=== Records for the exercise ===
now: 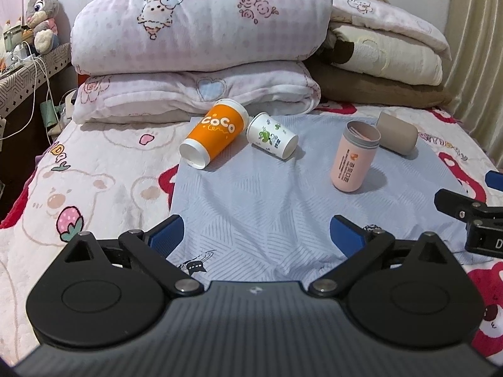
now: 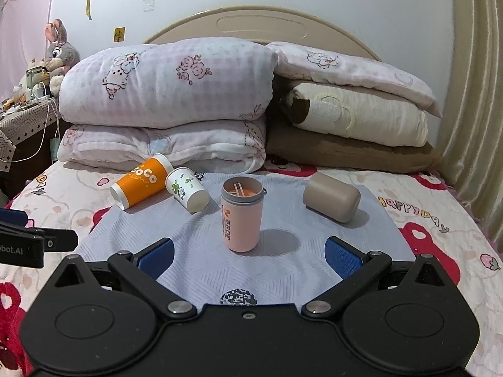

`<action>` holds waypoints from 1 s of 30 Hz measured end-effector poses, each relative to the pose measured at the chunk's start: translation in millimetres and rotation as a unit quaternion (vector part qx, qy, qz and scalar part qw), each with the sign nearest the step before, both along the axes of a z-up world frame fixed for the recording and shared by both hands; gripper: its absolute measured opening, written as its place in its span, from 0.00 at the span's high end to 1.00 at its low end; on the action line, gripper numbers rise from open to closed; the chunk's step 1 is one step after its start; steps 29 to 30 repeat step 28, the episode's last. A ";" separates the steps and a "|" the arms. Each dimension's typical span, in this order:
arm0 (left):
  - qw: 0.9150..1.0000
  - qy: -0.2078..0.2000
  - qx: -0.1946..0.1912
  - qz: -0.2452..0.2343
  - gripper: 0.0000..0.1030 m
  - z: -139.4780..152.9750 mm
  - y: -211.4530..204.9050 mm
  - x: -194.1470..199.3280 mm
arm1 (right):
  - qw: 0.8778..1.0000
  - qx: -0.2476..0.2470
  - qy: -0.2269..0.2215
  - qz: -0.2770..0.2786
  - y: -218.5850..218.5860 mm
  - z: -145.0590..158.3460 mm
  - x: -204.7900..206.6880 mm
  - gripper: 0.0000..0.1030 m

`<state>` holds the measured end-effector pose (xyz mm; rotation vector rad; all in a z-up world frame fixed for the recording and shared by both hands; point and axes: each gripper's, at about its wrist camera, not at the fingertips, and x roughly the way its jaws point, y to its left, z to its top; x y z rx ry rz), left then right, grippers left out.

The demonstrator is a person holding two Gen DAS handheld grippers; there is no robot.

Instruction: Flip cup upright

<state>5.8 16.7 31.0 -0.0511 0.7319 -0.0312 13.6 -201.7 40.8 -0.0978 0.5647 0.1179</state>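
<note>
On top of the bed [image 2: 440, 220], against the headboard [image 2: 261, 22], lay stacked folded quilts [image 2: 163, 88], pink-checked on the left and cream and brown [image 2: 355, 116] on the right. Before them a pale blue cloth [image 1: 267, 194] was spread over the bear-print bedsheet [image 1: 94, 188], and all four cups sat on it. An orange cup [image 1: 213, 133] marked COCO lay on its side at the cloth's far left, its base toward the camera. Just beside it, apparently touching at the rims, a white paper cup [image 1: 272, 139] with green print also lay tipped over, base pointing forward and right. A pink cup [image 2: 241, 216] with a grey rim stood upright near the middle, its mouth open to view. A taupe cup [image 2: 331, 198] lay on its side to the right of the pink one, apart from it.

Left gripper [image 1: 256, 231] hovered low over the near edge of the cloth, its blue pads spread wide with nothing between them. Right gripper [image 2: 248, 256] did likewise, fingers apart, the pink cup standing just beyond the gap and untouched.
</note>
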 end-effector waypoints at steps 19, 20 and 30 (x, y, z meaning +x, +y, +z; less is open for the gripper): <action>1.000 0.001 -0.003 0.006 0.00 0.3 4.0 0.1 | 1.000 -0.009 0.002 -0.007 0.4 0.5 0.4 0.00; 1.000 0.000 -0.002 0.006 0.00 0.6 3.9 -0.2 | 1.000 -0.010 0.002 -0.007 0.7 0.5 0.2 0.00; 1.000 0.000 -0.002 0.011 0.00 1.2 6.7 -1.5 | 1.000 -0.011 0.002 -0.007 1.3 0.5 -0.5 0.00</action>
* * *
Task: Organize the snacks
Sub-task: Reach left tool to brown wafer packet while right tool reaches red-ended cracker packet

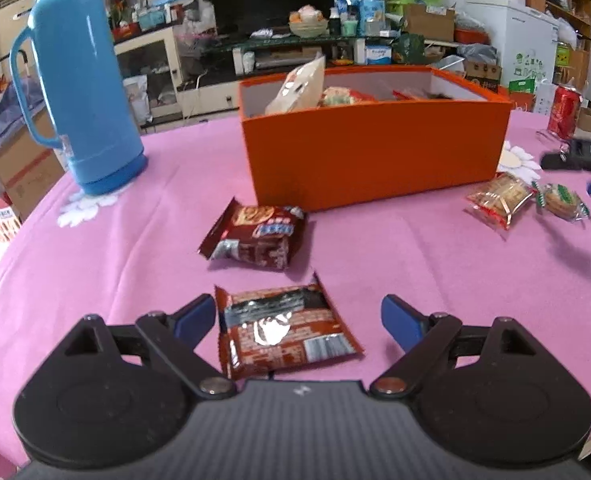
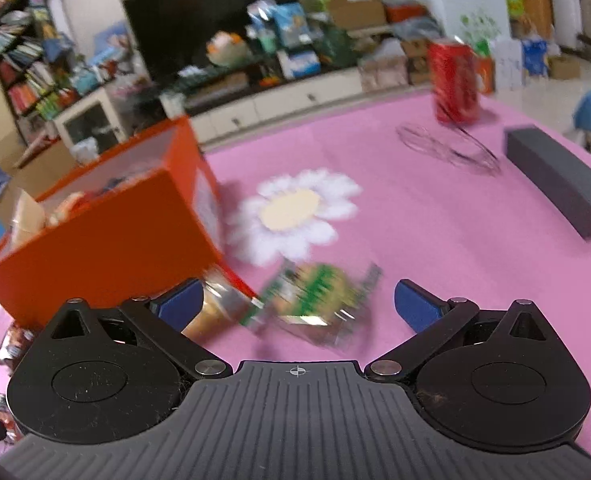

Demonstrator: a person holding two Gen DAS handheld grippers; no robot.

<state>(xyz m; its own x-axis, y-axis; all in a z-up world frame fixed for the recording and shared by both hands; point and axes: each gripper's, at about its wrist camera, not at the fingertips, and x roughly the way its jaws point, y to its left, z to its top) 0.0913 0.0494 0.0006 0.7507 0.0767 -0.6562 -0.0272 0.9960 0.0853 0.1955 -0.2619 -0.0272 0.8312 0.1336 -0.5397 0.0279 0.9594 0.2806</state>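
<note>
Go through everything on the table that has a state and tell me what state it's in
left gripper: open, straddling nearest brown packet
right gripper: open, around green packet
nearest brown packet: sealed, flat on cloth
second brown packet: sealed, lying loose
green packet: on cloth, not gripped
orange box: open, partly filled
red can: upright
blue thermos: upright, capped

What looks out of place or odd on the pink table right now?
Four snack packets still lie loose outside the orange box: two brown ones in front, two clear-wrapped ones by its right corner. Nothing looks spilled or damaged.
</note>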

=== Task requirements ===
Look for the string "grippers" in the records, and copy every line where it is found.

=== Response box ===
`<state>` holds the measured end-effector pose (xyz mm; rotation vector rad; all in a z-up world frame fixed for the recording and shared by both hands; point and axes: each gripper's, at about its wrist camera, not at the fingertips, and x roughly the way its jaws point, y to its left, z to its top; x y z rx ry rz), left then right, grippers left out.
The demonstrator is a person holding two Gen DAS handheld grippers; there is no robot.
Demonstrator: a person holding two Gen DAS handheld grippers; no robot.

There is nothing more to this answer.